*Data shown:*
================

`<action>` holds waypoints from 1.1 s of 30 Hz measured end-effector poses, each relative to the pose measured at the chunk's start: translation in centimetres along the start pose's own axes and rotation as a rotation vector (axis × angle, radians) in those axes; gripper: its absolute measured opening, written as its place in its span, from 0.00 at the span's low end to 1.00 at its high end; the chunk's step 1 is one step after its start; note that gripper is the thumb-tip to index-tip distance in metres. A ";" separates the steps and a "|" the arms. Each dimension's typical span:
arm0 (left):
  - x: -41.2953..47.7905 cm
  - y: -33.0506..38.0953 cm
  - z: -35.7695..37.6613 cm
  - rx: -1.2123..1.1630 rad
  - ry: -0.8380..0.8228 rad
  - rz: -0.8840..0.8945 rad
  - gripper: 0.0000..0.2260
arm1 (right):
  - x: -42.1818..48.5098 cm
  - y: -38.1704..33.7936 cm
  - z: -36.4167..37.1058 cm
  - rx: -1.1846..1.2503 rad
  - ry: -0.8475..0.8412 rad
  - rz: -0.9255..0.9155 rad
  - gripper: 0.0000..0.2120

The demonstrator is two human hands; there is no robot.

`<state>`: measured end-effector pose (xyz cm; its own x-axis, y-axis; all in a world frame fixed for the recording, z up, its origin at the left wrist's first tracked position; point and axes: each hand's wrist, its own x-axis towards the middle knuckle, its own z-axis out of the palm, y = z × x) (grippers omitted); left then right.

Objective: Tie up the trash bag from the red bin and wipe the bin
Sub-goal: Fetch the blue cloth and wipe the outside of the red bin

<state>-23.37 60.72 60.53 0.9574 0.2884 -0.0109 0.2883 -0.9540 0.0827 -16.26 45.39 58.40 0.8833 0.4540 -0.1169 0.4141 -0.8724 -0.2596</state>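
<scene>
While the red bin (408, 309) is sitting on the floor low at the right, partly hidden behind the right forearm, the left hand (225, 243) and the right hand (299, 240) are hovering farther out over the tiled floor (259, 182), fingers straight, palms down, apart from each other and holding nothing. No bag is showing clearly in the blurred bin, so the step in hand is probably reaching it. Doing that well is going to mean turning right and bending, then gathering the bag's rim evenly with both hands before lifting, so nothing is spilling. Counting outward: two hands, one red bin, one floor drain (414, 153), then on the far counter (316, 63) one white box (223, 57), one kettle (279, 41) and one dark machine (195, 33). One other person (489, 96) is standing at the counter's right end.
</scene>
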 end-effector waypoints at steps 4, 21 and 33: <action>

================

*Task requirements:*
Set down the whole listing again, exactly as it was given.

*Answer to this exercise:*
`<action>` holds waypoints from 1.1 s of 30 Hz measured end-effector poses, each relative to the pose measured at the chunk's start: translation in centimetres along the start pose's own axes and rotation as a rotation vector (axis × angle, radians) in those axes; gripper: its absolute measured opening, written as its place in its span, from 0.00 at the span's low end to 1.00 at its high end; the chunk's step 1 is one step after its start; note that gripper is the thumb-tip to index-tip distance in metres. A ";" separates the steps and a "|" the arms. Each dimension's typical span:
arm0 (left):
  - x: -41.2953..47.7905 cm
  - y: -33.0506..38.0953 cm
  - z: -35.7695..37.6613 cm
  - rx: -1.2123..1.1630 rad
  - ry: -0.8380..0.8228 rad
  - rz: -0.8840..0.8945 rad
  - gripper: 0.0000..0.2260
arm1 (right):
  - x: -42.1818..48.5098 cm
  - y: -38.1704..33.7936 cm
  - z: -36.4167..37.1058 cm
  - rx: -1.1846..1.2503 rad
  - ry: -0.8475..0.8412 rad
  - rz: -0.9255..0.9155 rad
  - gripper: 0.0000..0.2120

The demonstrator is two human hands; there is no robot.

`<state>`: measured end-effector pose (xyz cm; its own x-axis, y-axis; all in a world frame fixed for the recording, z up, its origin at the left wrist's first tracked position; point and axes: each hand's wrist, its own x-axis towards the middle knuckle, its own z-axis out of the palm, y = z × x) (grippers omitted); left then right.

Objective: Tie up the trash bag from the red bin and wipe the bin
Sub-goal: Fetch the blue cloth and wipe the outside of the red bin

<state>-23.37 60.72 60.53 0.9574 0.2884 -0.0109 0.2883 -0.9540 0.0827 -16.26 45.39 58.40 0.8833 0.4540 -0.1169 0.4141 -0.8724 -0.2596</state>
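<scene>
While the red bin (408, 309) is sitting on the floor low at the right, partly hidden behind the right forearm, the left hand (225, 243) and the right hand (299, 240) are hovering farther out over the tiled floor (259, 182), fingers straight, palms down, apart from each other and holding nothing. No bag is showing clearly in the blurred bin, so the step in hand is probably reaching it. Doing that well is going to mean turning right and bending, then gathering the bag's rim evenly with both hands before lifting, so nothing is spilling. Counting outward: two hands, one red bin, one floor drain (414, 153), then on the far counter (316, 63) one white box (223, 57), one kettle (279, 41) and one dark machine (195, 33). One other person (489, 96) is standing at the counter's right end.
</scene>
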 end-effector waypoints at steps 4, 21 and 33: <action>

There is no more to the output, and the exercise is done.